The May’26 release is one of the most substantial updates to DataGroomr in a long time. It expands the platform from a deduplication and cleansing tool into a full AI-powered data quality and enrichment workspace – bringing AI-driven enrichment with prebuilt templates, native integrations with ZoomInfo and Apollo, real-time enrichment triggers, and a reimagined Match Confidence experience that finally answers the question every data steward has been asking for years: “Why exactly were these two records considered a match?”
Beyond the headline features, this release also delivers a refreshed user interface, a more reliable Live Dedupe engine, and dozens of improvements that make everyday data work lighter. Below is a tour of what’s new and why it matters.
A complete enrichment workspace, powered by AI
Enrichment in DataGroomr is no longer a single feature. It’s a workflow – and in this release, that workflow becomes first-class, with AI at its foundation. Every enrichment call goes through DataGroomr’s AI engine, which orchestrates the right data source, applies your prompt logic, and writes results back to Salesforce in a consistent, governed way.
That foundation supports multiple providers for enrichment; all configured the same way and all available from the same library:
- AI-based enrichment – natural-language prompts that use a large language model to infer or generate values from existing record context (think “classify this lead’s seniority based on their title,” or “write a personalized outreach line for this account”). This is where DataGroomr’s AI engine does the heaviest lifting.
- ZoomInfo – native integration with ZoomInfo’s firmographic and contact data, brought into your enrichment pipelines.
- Apollo – native integration with Apollo as an enrichment provider.

You can mix and match providers within a single dataset, and the AI engine can chain them together – for example, pulling firmographic baselines from ZoomInfo, then layering an AI-generated ICP Fit Score on top of those values. We’ve given enrichment its own templates library, its own dataset-level configuration tab, native integrations with both major data providers, and the ability to run automatically as records are created or updated. Together, these pieces turn enrichment from “a thing you can do” into something you can plan, govern, and scale across an entire Salesforce org.

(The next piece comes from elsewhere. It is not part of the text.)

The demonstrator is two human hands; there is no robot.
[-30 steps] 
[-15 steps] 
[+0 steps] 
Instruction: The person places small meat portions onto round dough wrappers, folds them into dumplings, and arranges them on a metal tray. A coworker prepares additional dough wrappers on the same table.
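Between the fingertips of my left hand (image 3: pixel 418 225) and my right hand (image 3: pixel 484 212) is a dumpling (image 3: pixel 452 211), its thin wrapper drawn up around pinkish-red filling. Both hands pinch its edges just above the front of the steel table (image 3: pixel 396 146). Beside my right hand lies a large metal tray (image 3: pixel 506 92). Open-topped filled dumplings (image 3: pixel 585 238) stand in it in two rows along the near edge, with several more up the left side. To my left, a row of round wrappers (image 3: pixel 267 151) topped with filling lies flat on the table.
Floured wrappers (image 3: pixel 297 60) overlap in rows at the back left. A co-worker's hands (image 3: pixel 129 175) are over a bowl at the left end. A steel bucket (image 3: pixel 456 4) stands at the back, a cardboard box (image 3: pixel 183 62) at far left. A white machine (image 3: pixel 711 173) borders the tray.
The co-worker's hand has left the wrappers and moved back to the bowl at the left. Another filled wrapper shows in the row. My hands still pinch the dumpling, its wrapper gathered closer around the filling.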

We’re actively building and exploring additional data integrations. So, if there’s a data provider you’d like us to consider, please let us know!

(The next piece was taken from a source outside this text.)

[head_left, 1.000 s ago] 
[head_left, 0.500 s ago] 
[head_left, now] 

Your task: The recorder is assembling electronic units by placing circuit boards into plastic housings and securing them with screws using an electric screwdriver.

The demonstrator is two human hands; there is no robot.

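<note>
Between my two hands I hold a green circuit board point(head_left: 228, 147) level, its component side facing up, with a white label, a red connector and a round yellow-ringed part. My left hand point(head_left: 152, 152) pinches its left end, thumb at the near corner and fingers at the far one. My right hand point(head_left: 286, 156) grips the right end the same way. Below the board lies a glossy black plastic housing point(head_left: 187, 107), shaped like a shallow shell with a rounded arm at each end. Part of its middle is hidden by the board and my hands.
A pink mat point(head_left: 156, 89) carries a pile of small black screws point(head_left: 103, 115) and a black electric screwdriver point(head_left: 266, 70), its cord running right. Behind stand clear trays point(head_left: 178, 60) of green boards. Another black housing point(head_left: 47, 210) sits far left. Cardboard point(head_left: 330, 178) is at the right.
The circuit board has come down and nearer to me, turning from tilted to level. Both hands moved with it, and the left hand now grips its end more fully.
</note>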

Here’s how it comes together.
Quick Start Templates: enrichment without the blank page
Setting up enrichment used to start with a blank prompt and a long discovery conversation: What do we want to know about this account? How should we describe it to the AI? What field should we write back to? That works once. It doesn’t scale.

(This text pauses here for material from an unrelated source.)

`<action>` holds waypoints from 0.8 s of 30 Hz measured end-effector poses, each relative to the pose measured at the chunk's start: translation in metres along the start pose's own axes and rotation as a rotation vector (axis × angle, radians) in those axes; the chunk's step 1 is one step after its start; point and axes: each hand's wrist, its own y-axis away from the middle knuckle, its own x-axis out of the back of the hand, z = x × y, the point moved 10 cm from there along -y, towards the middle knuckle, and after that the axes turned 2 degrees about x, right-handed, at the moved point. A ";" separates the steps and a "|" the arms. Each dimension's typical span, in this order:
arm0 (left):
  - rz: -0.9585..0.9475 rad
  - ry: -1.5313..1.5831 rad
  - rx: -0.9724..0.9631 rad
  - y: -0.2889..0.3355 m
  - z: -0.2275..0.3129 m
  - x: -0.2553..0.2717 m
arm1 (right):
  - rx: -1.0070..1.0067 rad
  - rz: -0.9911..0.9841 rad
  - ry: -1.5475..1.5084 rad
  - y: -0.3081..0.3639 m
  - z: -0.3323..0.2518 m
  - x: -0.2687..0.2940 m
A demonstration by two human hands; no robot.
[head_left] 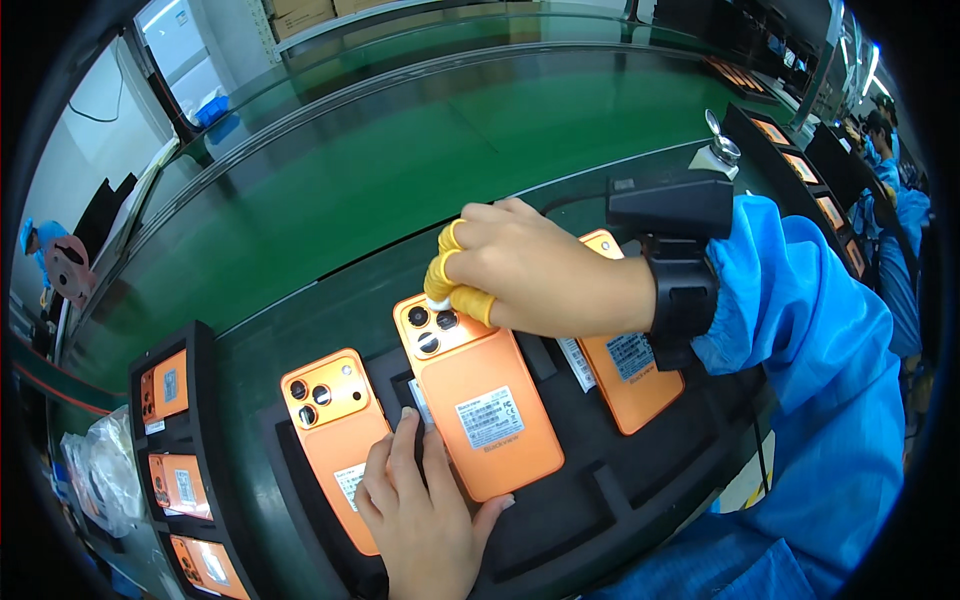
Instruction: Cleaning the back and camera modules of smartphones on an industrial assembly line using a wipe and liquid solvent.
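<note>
- Middle phone [470,375]: 6 o'clock, lying tilted over the black tray [640,520].
- Right hand [530,265]: fingers curled shut in a pinch on a white pad [437,304], at the lenses [428,342].
- Left hand [425,530]: fingers spread at the phone's edges, not wrapped round it.
- Risks: loose bracing could let the phone slide; a slipping pad could bring fingers onto the lenses and smear them.
- Black tray: 3 phones.
- Side tray [215,440], 8 o'clock: 3 phones visible.
- Far tray [745,128], 2 o'clock: 4 visible.
</note>
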 end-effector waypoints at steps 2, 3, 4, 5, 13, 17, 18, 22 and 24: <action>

The new Quick Start Templates library ships with a curated set of ready-to-use enrichment prompts covering the most common B2B use cases. Every template is fully editable; – you can use it as-is, or adapt the prompt text and field mapping to match your ICP, your segmentation model, and your industry vocabulary.

The library is organized into four categories:
- Account enrichment – Company Description, Industry Refinement, Employee Size Band, ICP Fit Score, Tech Stack Detection, Parent Company Identification. These cover the firmographic and account-strategy basics that most CRMs are missing on the majority of records. Account.Description alone is blank on most accounts that come into Salesforce, and reps need that context before every call.
- Contact & Lead enrichment – Seniority Level, Department Classification, Buyer Persona, Decision-Maker Flag, Sales Region, Market Segment. These are the foundational classifications every lead-scoring and routing model assumes you have, and that almost always need to be inferred from raw fields like Title and Country.
- Sales intelligence – Personalized Outreach Angle, Inferred Pain Point, Competitive Landscape, Lead Source Channel. This is the higher-value, AI-native enrichment that gives reps something genuinely useful before they pick up the phone.
- Opportunity enrichment – Deal Risk Assessment, Next Step Suggestion. Pipeline hygiene at scale, with AI-generated risk flags and stage-appropriate next steps embedded directly into the opportunity record.
The point isn’t that you have to use these templates exactly as written. The point is that you no longer have to invent enrichment from scratch. Most teams will start by enabling three or four templates, watch the results, then tune the prompts to fit their voice and criteria. That first hour goes from a planning meeting to a working pipeline.
Dataset-level Enrich settings
Once you have a library of enrichment prompts, the next question is: which prompts run on which dataset?
A new Enrich tab on the Cleanse dataset configuration answers that. The tab sits between Verify and Transform, and it’s where you assign enrichment prompts from the global library to a specific dataset and control how they behave on that dataset.

What you can do from the Enrich tab:
- Assign prompts from the Prompts Library via a picker that filters
toprompts compatible with the dataset’s Salesforce object type. Prompts already assigned are shown grayed out so you don’t accidentally double-up. - Drag-and-drop to control execution order. Prompts run sequentially top-to-bottom during Mass Enrich, which matters when one prompt depends on a field written by another. (Classic example: Enrich Company Firmographics writes AnnualRevenue and NumberOfEmployees; ICP Segment Classification reads them. Order matters.)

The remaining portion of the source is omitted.